On a 0-indexed8 x 8 chessboard, there can be multiple black queens and one white king.
You are given a 2D integer array queens where queens[i] = [xQueeni, yQueeni] represents the position of the ith black queen on the chessboard. You are also given an integer array king of length 2 where king = [xKing, yKing] represents the position of the white king.
Return the coordinates of the black queens that can directly attack the king. You may return the answer in any order.
Example 1:
Input: queens = [[0,1],[1,0],[4,0],[0,4],[3,3],[2,4]], king = [0,0]
Output: [[0,1],[1,0],[3,3]]
Explanation: The diagram above shows the three queens that can directly attack the king and the three queens that cannot attack the king (i.e., marked with red dashes).
Example 2:
Input: queens = [[0,0],[1,1],[2,2],[3,4],[3,5],[4,4],[4,5]], king = [3,3]

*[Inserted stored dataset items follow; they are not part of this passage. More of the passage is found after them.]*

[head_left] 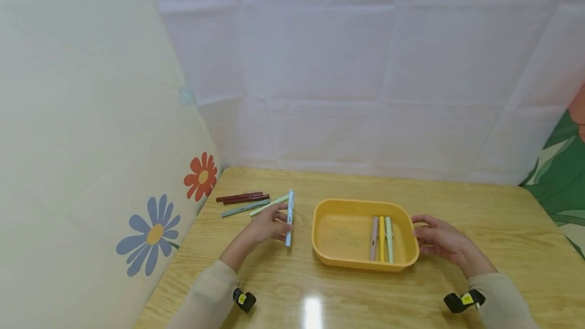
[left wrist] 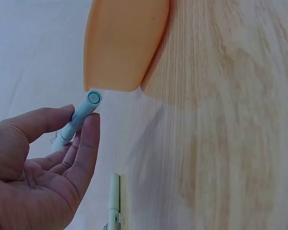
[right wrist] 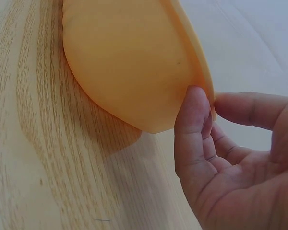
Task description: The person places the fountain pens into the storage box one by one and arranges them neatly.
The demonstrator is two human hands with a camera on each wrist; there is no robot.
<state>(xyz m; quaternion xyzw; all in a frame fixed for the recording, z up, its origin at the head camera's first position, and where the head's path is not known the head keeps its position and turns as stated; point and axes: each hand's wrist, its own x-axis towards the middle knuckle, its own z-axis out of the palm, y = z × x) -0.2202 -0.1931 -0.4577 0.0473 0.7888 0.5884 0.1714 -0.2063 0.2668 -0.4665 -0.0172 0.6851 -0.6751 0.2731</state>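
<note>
My left hand [head_left: 269,225] pinches a light blue pen [head_left: 290,217] between thumb and fingers, above the table left of a yellow plastic box [head_left: 340,264]. In the left wrist view the round end of the pen points toward the box's wall. At the box's right end my right hand [head_left: 441,240] grips the rim, with thumb and fingertips on either side of it in the right wrist view. Inside the box, toward its right, lie a mauve pen [head_left: 374,237], a yellow pen [head_left: 382,240] and a light green pen [head_left: 389,240], side by side.
Left of the box, beyond my left hand, two dark red pens [head_left: 242,197], a grey-green pen [head_left: 244,208] and another light green pen [head_left: 258,211] lie on the wooden table [head_left: 356,298]. A white cloth [head_left: 320,90] hangs behind, and a flower-printed cloth [head_left: 91,141] on the left.
</note>
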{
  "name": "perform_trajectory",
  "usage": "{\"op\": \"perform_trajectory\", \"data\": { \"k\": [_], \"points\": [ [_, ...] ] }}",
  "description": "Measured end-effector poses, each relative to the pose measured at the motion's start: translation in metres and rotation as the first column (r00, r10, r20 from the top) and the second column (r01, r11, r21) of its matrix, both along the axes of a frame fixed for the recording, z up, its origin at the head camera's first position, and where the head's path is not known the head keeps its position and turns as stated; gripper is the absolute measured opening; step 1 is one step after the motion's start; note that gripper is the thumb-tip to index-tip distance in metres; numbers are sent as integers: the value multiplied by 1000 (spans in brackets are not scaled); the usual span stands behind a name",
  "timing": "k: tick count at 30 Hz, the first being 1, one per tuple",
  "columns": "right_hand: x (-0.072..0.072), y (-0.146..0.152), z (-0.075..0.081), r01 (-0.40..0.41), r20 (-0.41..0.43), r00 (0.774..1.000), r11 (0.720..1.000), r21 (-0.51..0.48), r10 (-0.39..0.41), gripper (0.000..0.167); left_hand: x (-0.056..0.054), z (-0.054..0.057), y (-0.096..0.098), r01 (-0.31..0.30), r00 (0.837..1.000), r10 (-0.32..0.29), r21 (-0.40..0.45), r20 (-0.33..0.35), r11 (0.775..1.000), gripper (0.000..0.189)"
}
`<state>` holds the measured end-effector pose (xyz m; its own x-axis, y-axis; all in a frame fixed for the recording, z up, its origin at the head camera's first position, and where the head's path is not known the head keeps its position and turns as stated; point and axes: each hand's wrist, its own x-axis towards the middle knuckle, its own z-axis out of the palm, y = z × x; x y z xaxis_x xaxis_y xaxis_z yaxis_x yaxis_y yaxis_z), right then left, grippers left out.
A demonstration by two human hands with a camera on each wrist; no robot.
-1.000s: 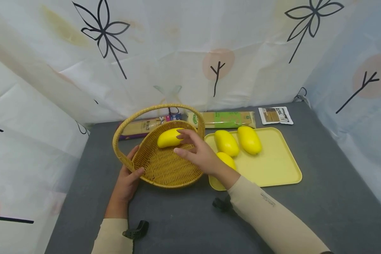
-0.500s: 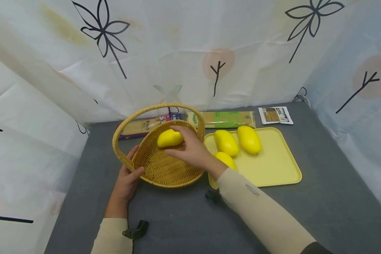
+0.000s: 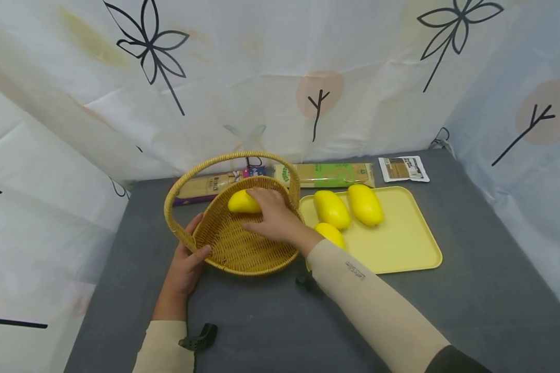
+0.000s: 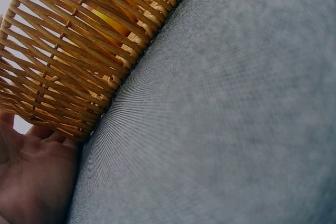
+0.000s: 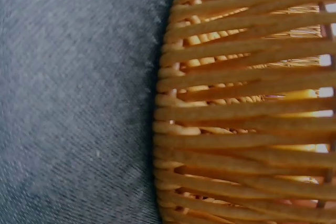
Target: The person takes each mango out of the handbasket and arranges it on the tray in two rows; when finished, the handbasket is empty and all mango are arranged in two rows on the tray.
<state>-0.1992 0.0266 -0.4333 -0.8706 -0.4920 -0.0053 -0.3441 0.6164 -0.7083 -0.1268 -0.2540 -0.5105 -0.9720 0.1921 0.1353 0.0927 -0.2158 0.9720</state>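
Observation:
A yellow mango [image 3: 242, 202] lies inside the wicker basket [image 3: 242, 254], toward its back wall, in the head view. My right hand [image 3: 276, 213] reaches over the basket's right side and grips the mango's right end, fingers on top and behind, thumb toward the front. The fingertips are partly hidden. At the basket's left side, my left hand [image 3: 189, 264] holds the rim, thumb over the edge and fingers outside. The left wrist view shows the left palm [image 4: 37, 177] against the woven wall [image 4: 68, 51]. Through the weave in the right wrist view, a bit of yellow shows.
A yellow tray [image 3: 401, 243] right of the basket bears three mangoes [image 3: 365, 205], one partly covered by the right forearm. Behind lie two long noodle packs [image 3: 331, 175] [image 3: 210, 187] and a small white-edged pouch [image 3: 403, 169]. The basket's tall handle [image 3: 233, 155] arches over its back.
My right hand has moved left and down onto the mango, its fingers closing over the right end. The mango has shifted slightly left. My left hand and the basket stay in place.

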Motion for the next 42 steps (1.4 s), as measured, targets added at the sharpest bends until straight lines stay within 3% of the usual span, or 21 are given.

Output: [[2,2],[3,4],[4,4]]
Explanation: The diagram above shows the three queens that can directly attack the king and the three queens that cannot attack the king (i.e., marked with red dashes).
Constraints:
1 <= queens.length < 64
queens[i].length == king.length == 2
0 <= xQueeni, yQueeni, xKing, yKing < 8
All the given positions are unique.
Solutions
Solution 1: Direct Search
First, we store all the positions of the queens in a hash table or a two-dimensional array $s$.
Next, starting from the position of the king, we search in the eight directions: up, down, left, right, upper left, upper right, lower left, and lower right. If there is a queen in a certain direction, we add its position to the answer and stop continuing to search in that direction.
After the search is over, we return the answer.
The time complexity is $O(n^2)$, and the space complexity is $O(n^2)$. In this problem, $n = 8$.